IFAで力のこもったスマート家電を発表した欧州の3大ブランド

 IFAには毎年ヨーロッパを代表する家電ブランドのSiemens(シーメンス)、BOSCH(ボッシュ)、Philips(フィリップス)が参加している。3つのブランドは数年ほど前から競ってヨーロッパにおけるスマート家電のトレンドをリードしてきた。IFAは彼らにとって重要な製品やサービスを発表する絶好の機会になっている。

ボッシュのブースは天井から青く光るオブジェが同社のスマート家電に降臨。ネットワークにつながる家電のバラエティの広さをアピールした

 とはいえ、日本の方々にとってはドイツのシーメンスとボッシュはコンシューマー家電のメーカーとして馴染みが薄いかもしれない。初めてIFAに足を運ぶとびっくりするかもしれないが、両社のブースには冷蔵庫や洗濯機、IHクッキングヒーターをはじめ、掃除機やアイロンなどのスモールアプライアンスまで、バラエティ豊かなコンシューマー家電があふれている。

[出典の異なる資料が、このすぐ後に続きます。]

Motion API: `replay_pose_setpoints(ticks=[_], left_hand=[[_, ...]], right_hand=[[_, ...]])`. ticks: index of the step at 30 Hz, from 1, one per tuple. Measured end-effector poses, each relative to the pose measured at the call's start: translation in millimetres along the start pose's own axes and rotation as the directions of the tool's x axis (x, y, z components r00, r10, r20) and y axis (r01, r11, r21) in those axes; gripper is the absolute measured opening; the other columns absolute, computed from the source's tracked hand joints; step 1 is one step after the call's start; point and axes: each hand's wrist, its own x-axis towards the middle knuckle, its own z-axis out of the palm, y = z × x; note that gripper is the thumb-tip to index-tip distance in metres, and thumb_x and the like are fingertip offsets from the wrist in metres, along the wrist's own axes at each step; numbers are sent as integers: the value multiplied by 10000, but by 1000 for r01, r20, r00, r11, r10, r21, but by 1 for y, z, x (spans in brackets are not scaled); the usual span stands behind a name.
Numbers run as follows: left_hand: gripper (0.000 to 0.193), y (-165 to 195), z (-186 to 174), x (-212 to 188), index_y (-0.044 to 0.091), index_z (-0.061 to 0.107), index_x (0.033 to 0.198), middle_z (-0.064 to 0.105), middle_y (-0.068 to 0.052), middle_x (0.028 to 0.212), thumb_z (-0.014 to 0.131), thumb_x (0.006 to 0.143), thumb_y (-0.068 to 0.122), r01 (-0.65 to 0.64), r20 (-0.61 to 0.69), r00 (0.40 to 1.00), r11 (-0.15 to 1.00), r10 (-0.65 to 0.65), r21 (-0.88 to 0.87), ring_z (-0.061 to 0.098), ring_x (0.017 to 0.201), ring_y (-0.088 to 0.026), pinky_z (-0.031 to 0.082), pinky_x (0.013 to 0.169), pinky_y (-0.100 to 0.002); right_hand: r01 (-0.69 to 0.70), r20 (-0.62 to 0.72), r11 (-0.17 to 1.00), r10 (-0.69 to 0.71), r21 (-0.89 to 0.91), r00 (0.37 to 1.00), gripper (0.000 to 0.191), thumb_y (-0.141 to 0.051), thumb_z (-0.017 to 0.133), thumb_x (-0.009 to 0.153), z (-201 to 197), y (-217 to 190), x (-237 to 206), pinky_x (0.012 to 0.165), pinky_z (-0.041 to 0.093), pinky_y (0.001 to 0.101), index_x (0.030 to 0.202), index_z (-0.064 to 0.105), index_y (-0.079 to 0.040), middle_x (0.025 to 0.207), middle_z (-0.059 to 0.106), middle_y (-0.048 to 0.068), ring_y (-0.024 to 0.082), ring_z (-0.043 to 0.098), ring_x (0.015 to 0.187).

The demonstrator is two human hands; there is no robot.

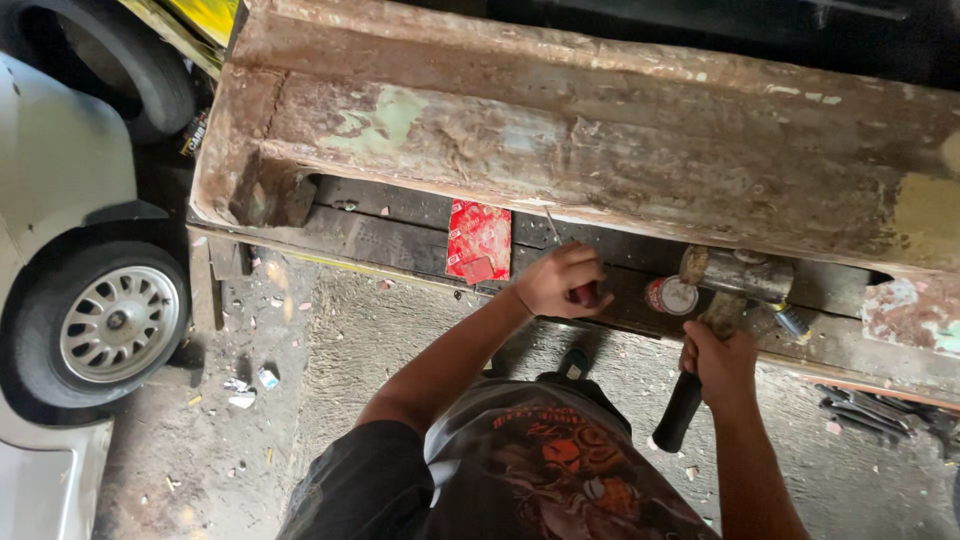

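Observation:
My left hand (562,282) is closed around the handle of a thin metal tool whose shaft (551,224) points up against the lower edge of a long rusty, paint-flaked metal panel (560,150). In my right hand (720,362) I grip the black handle (680,410) of a heavy hammer, its steel head (745,275) resting on the dark wooden ledge (390,240) under the panel. A small round tin (671,296) lies between the two hands on that ledge.
A red packet (477,240) lies on the ledge left of my left hand. A white car with an alloy wheel (115,322) stands at the left. Another tyre (150,65) is at top left. Debris litters the concrete floor (300,400). Dark tools (880,415) lie at right.

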Motion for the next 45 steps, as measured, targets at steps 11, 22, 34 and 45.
replay_pose_setpoints(ticks=[11,22,34,45], left_hand=[[302,2,-9,-14,77,526,766,531,-87,792,813,817,-2,-6,-164,986,1000,10,27,568,689,-290,475,605,-404],[265,-8,-4,-18,83,528,757,547,-75,809,778,833,35,-31,-83,996,999,31,8,576,722,-295,488,670,-419],[198,-30,2,-34,109,606,859,614,-54,886,747,722,83,-11,41,999,998,14,-64,627,816,-284,525,758,-417],[304,-51,13,-42,49,607,950,585,-139,968,737,693,146,-101,66,993,992,97,73,618,949,-358,532,851,-473]], right_hand=[[93,78,996,-93,-7,993,132,24,618,933,-3,-35,0,421,389,331,852,524,-20,593,489,44,151,473,439],[118,97,991,-112,-57,989,97,26,624,944,9,-36,1,421,386,326,888,556,-12,591,501,53,149,486,444],[587,85,729,-600,-352,795,134,-93,729,910,8,-28,-47,540,528,329,982,630,-39,748,655,75,178,637,612],[488,225,429,-531,-760,817,374,-206,826,799,34,-20,-48,719,566,424,1118,722,-42,924,743,168,322,720,838]])
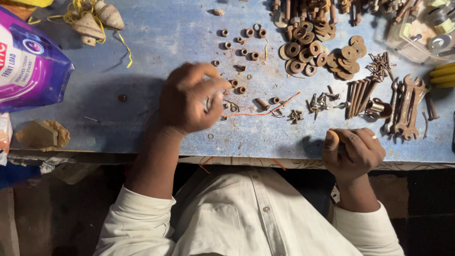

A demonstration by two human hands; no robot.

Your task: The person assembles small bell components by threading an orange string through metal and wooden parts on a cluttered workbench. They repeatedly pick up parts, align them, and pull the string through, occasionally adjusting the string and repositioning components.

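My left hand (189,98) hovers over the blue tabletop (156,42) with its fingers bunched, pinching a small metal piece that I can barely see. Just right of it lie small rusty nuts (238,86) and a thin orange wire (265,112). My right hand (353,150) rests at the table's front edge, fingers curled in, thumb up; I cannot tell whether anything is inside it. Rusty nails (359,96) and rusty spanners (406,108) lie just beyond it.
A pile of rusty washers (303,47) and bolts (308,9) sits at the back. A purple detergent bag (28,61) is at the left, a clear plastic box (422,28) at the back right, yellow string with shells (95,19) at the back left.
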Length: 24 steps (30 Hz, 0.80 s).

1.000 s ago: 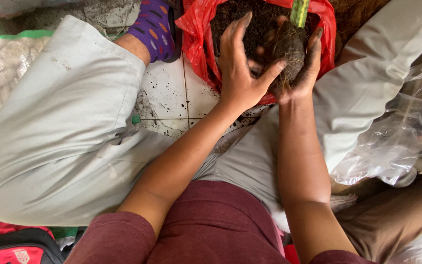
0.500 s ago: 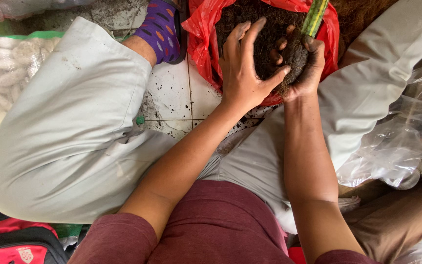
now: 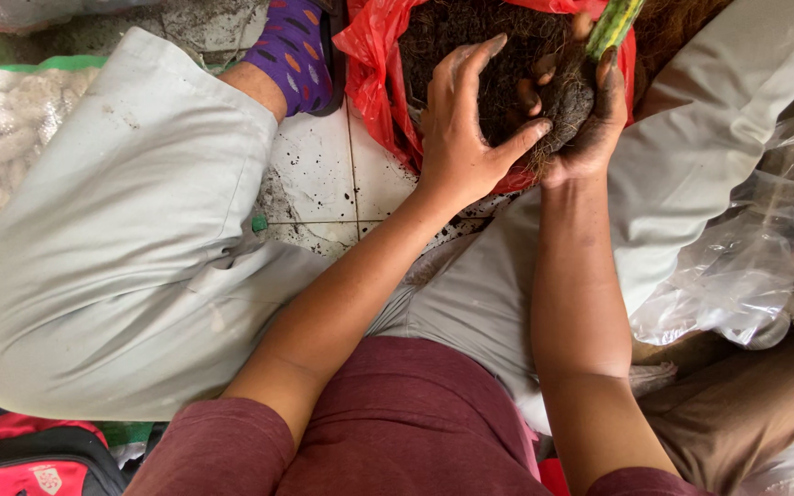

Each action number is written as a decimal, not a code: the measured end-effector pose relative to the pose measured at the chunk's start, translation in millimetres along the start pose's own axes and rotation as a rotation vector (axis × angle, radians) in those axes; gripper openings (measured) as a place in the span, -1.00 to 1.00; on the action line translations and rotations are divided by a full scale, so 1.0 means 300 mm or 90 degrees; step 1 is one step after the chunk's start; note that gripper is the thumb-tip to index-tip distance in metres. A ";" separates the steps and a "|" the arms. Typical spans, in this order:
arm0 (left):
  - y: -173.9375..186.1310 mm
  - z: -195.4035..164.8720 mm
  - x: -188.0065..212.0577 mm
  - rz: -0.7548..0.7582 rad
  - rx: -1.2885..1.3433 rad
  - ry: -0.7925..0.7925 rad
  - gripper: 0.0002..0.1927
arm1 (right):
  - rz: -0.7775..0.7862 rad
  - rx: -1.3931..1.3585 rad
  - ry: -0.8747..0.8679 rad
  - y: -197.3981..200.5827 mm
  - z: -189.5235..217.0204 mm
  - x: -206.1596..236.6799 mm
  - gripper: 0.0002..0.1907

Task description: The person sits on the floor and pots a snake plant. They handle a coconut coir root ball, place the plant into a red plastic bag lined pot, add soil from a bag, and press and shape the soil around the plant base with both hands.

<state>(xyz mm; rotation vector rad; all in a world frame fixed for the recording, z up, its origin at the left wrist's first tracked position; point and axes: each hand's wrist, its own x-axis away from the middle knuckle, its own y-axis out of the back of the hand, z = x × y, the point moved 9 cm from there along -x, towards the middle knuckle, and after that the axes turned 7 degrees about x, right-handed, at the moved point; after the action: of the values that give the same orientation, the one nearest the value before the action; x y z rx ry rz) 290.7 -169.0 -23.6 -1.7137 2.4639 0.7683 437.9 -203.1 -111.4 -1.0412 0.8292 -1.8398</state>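
Two hands on soil root ball over red bag. Right hand cupped closed beneath, green stem upright. Left hand spread, pressing side. Best: firm evenly, keep stem vertical.

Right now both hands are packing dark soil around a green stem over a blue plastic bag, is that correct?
Not quite: the plastic bag is red, not blue. The head view shows the left hand and right hand pressing dark soil around the green stem over it.

Home potting spot: soil-speckled tiled floor, red soil bag, plastic bags.
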 end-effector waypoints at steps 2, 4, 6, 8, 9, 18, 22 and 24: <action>-0.002 -0.002 0.004 0.003 -0.007 -0.007 -0.02 | 0.011 0.009 -0.009 0.000 -0.003 -0.003 -0.68; 0.005 0.007 0.007 -0.002 -0.006 0.003 -0.02 | 0.093 0.071 -0.035 -0.025 -0.019 -0.006 -0.72; 0.012 0.016 0.009 -0.003 -0.007 0.008 -0.02 | 0.093 0.105 -0.005 -0.012 -0.016 -0.017 -0.76; 0.014 0.023 0.010 0.002 -0.007 0.009 -0.01 | 0.074 0.125 0.028 0.005 -0.009 -0.025 -0.79; 0.014 0.026 0.011 0.003 -0.003 0.007 -0.01 | 0.057 0.126 0.046 0.015 -0.002 -0.027 -0.79; 0.001 0.025 0.009 0.005 0.012 -0.006 -0.12 | 0.049 0.096 0.008 -0.045 0.006 0.002 -0.42; 0.001 0.014 0.011 0.004 0.011 -0.009 -0.10 | 0.108 0.105 0.024 -0.083 -0.003 0.015 -0.44; 0.002 0.011 0.010 0.005 0.006 -0.010 -0.08 | 0.108 0.082 0.005 -0.069 -0.018 0.018 -0.41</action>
<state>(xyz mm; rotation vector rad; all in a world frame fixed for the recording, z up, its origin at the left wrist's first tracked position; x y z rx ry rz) 288.1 -170.0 -27.1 -1.6900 2.4618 0.7664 424.4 -198.5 -94.7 -0.8571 0.7689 -1.7294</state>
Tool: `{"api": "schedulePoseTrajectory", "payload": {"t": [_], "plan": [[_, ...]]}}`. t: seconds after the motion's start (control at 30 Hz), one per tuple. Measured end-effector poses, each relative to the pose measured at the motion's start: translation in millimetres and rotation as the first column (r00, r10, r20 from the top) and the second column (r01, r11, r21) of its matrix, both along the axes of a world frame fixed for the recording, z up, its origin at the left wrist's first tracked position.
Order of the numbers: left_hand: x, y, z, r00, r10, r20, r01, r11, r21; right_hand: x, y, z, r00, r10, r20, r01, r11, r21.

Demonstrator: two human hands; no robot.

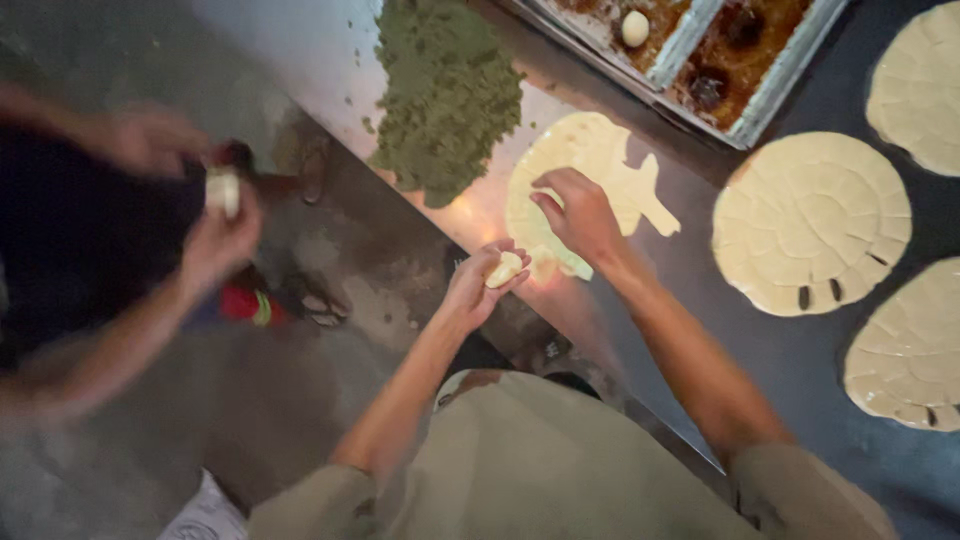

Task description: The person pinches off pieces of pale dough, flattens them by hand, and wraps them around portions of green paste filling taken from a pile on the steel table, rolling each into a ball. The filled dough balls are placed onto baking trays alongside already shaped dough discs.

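Left hand cupped, palm up, at the near edge of the table; its fingers curl loosely round a small pale lump of dough, holding it rather than squeezing it; right hand rests knuckles-up on a flattened dough sheet, fingers bent and pressed together on the sheet's near part, pinching at it as far as I can tell.

Dough sheet lies on the table between a heap of green crumbly filling to its left and three rolled rounds to its right; the sheet's right side is already torn into a ragged tab.

Risks, as judged: the lump sits over the table's edge above the floor, so a slack cupping could drop it; a hard pull by the right hand could tear the thin sheet further or drag it toward the green heap, picking up crumbs; the rounds lie near one another and could stick if nudged.

A second person's hands at left hold a small white piece, well apart, blurred.

Packages, labels, signs: none legible; at top, metal trays with brown residue, one pale ball in the left tray; a white patterned scrap at bottom left, kind unclear.
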State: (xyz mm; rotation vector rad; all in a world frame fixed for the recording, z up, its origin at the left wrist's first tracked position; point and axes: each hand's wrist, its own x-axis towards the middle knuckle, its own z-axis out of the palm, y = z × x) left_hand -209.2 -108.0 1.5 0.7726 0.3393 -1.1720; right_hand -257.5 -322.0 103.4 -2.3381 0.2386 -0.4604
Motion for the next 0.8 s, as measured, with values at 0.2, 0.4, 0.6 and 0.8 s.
{"api": "schedulePoseTrajectory", "payload": {"t": [0.2, 0.4, 0.6, 0.8], "plan": [[92, -22, 31, 0.994, 0.105, 0.003, -0.105, 0.993, -0.053, 126, -31, -38, 0.985, -0.171, 0.031, 0.171, 0.985, -0.008], [188, -38, 36, 0.942, 0.068, 0.329, -0.050, 0.997, -0.063, 231, -54, -68, 0.968, -0.164, 0.188, 0.191, 0.972, -0.134], [256, -50, 46, 0.859, 0.050, 0.510, -0.015, 0.997, -0.072, 248, -68, -73, 0.954, -0.202, -0.220, 0.179, 0.977, -0.117], [293, -55, 53, 0.964, 0.111, 0.241, -0.078, 0.987, -0.142, 217, -74, -62, 0.995, -0.099, -0.001, 0.097, 0.975, 0.202]]}}
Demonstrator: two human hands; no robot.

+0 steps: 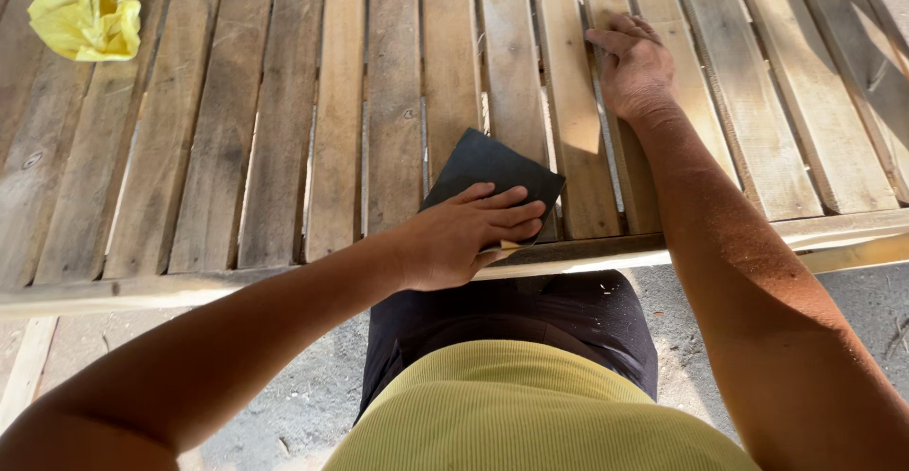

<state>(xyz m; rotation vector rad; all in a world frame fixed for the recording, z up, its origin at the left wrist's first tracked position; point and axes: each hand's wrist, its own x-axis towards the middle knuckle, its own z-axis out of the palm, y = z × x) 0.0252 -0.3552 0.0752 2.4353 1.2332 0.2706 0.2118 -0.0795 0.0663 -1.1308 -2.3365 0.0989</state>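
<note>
The left hand [464,234] presses its flat, close-set fingers on a dark sanding sheet [492,173] near the slatted tabletop's [284,130] front edge; the right hand [634,69] rests spread, well apart.

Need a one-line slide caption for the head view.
Left hand presses dark sandpaper sheet on slatted wooden panel; right hand braces.

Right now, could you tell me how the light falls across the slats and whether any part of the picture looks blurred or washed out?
Head view: sunlight comes in patches on the right, over the slats by the right hand; the left side lies in even shade, where the left hand presses a dark sheet; the yellow cloth looks slightly washed out; focus is sharp throughout, with the slats fanning outward toward the top of the picture.
</note>
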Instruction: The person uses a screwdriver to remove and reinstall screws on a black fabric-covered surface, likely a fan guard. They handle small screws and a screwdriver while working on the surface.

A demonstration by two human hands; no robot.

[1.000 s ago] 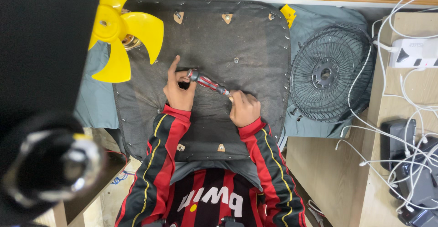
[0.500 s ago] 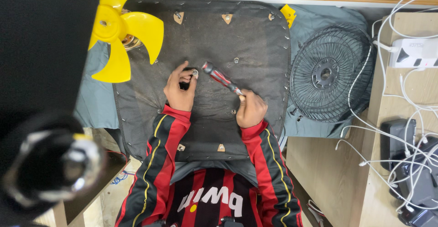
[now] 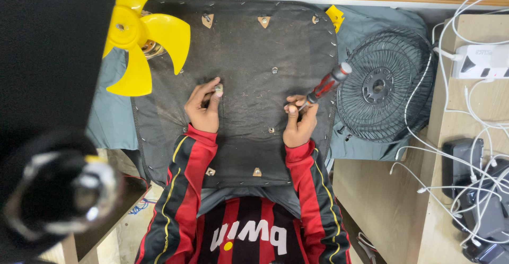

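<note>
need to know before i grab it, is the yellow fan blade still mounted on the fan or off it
Off. The yellow fan blade lies loose at the dark panel's upper left corner, apart from the black fan grille.

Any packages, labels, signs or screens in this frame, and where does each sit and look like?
Power strip: right edge, on the wooden shelf; white bar with a small grey printed mark.
Shirt: bottom centre, worn by the person; red and black stripes with white lettering.
No packages, signs or screens show.

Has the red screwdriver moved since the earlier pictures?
Yes. The red screwdriver in the right hand has swung from near the left hand toward the black fan grille, over the dark panel.
</note>
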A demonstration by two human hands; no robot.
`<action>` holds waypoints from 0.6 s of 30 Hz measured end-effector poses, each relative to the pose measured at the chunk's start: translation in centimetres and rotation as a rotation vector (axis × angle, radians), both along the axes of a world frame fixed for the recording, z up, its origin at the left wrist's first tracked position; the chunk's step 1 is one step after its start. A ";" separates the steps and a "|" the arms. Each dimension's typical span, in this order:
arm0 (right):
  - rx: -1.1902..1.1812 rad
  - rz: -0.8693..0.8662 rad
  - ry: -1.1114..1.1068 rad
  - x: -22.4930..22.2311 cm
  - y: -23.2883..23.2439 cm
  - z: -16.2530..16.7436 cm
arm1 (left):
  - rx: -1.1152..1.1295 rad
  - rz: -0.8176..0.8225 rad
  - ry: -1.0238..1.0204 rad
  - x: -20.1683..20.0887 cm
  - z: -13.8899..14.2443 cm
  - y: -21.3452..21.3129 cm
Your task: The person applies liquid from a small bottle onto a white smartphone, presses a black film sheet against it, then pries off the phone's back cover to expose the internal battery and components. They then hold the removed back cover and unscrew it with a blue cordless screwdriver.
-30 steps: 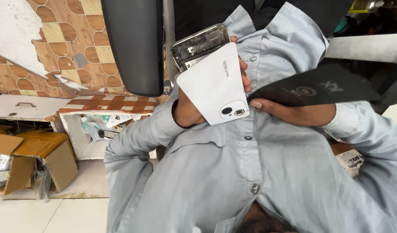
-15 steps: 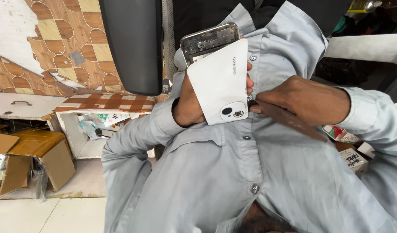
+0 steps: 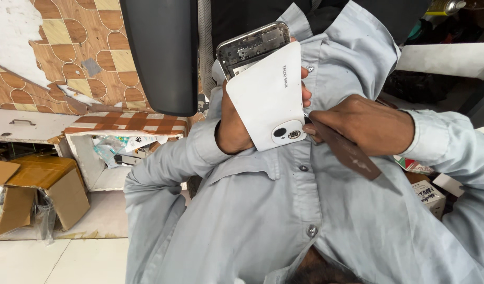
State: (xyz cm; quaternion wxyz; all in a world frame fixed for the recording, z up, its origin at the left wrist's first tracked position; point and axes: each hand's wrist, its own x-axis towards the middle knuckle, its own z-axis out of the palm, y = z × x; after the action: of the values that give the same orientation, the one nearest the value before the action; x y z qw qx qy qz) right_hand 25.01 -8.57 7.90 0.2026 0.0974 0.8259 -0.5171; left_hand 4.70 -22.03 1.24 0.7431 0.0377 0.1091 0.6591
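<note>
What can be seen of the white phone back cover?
The white plastic phone back cover is a thin rounded rectangle with a camera cut-out at its lower corner. It is tilted and partly lifted off the opened phone behind it. The left hand holds both; the right hand touches its lower edge beside a dark flat tool.

A wall of brown and yellow patterned tiles filled the ten o'clock area, with a patch of bare white plaster where tiles had come off. At nine o'clock stood a white cabinet with a metal handle, and beside it a checkered-top white box holding papers. Open cardboard boxes sat at eight o'clock on a pale tiled floor. Daylight was even.
</note>
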 end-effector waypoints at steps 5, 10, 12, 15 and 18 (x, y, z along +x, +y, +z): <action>0.239 -0.245 0.069 -0.6 -1.1 1.8 | -0.048 -0.017 0.025 0.0 -1.2 0.1; 0.195 -0.440 0.108 -0.4 -1.0 2.6 | 0.030 0.078 -0.010 0.3 -1.7 0.5; 0.175 -0.579 0.139 -0.2 -1.5 2.5 | 0.028 0.080 0.001 0.2 -1.7 0.4; -0.143 -0.890 0.005 0.2 -2.9 2.3 | -0.012 0.075 -0.006 -0.1 -1.5 0.2; -0.209 -0.960 -0.109 0.7 -3.7 2.2 | 0.023 0.033 0.076 -0.2 -1.3 0.1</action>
State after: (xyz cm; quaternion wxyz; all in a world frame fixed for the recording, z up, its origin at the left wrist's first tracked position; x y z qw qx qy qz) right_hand 25.67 -12.28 10.06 -0.0071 0.4731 0.6196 -0.6263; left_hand 4.52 -21.94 -0.02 0.7271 0.0693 0.1302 0.6705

IFAに集まるベルリン市民、ドイツ国民、そして世界のトレードビジターにジャーナリストも両社のブースにはいの一番に足を運ぶほど注目されている。もっとも、一般来場者が集まる理由は、ブースに行くとキッチン家電で作った料理の試食や、コーヒーメーカーで淹れた美味しいコーヒーが無料で味わえるからなのかもしれないが。

 シーメンスとボッシュは、ヨーロッパにおけるスマート家電のプラットフォームを設立する目的でBSH Hausgeraedeという会社を合弁で立ち上げた。両社のコラボはうまく行っているかと思われたが、2015年にボッシュがシーメンスの保有する同社の50%の株を取得して完全子会社にしてしまった。まあ、その結果両社が立ち上げた「Home Connect」のプラットフォームからシーメンスが抜けてしまったわけではないので、両社の役割分担が次のステップに進んだというだけのことかもしれない。ただ、両社のブースを歩いてみると、それぞれに同じカテゴリーの製品を揃えてはいるものの、コンセプトの見せ方に違いがあることも見えてくる。

 ボッシュは今年、大々的に「インターネットにつながる家電」をアピールしていた。様々な製品カテゴリーの垣根を取り払ったオープンな展示スペースに、天井からWi-Fiの電波が降ってくる様子をイメージしたというイルミネーションのオブジェを張り巡らせて、ボッシュはコネクテッドデバイスに自信ありという姿勢を強く打ち出した。

IHクッキングヒーターもスマート化。プレートのセットアップがアプリから細かく行える

 ボッシュのインターネットにつながる家電の種類は実に多岐に渡る。例えば冷蔵庫は扉の内側にカメラを付けて、スマホからインターネットでカメラにアクセスすると、冷蔵庫の中味が分かって、今日買い足すべき食材などが把握できるという筋書き。今後はアマゾンが展開するeコマースのシステムとも連携して、足りない食材を速やかにネットショッピングで注文するという流れにも発展していくようだ。そして、同社が来年発売を予定しているインターネットにつながる新しいスマート家電は「IHクッキングヒーター」。スマホアプリから加熱するプレートのエリアを細かく設定したり、インターネット経由で参照したレシピに合わせて、ヒーターの温め方やタイマー設定をコントロールできるようになる。キッチンに立つ家族のための、賢いパートナーが誕生しそうだ。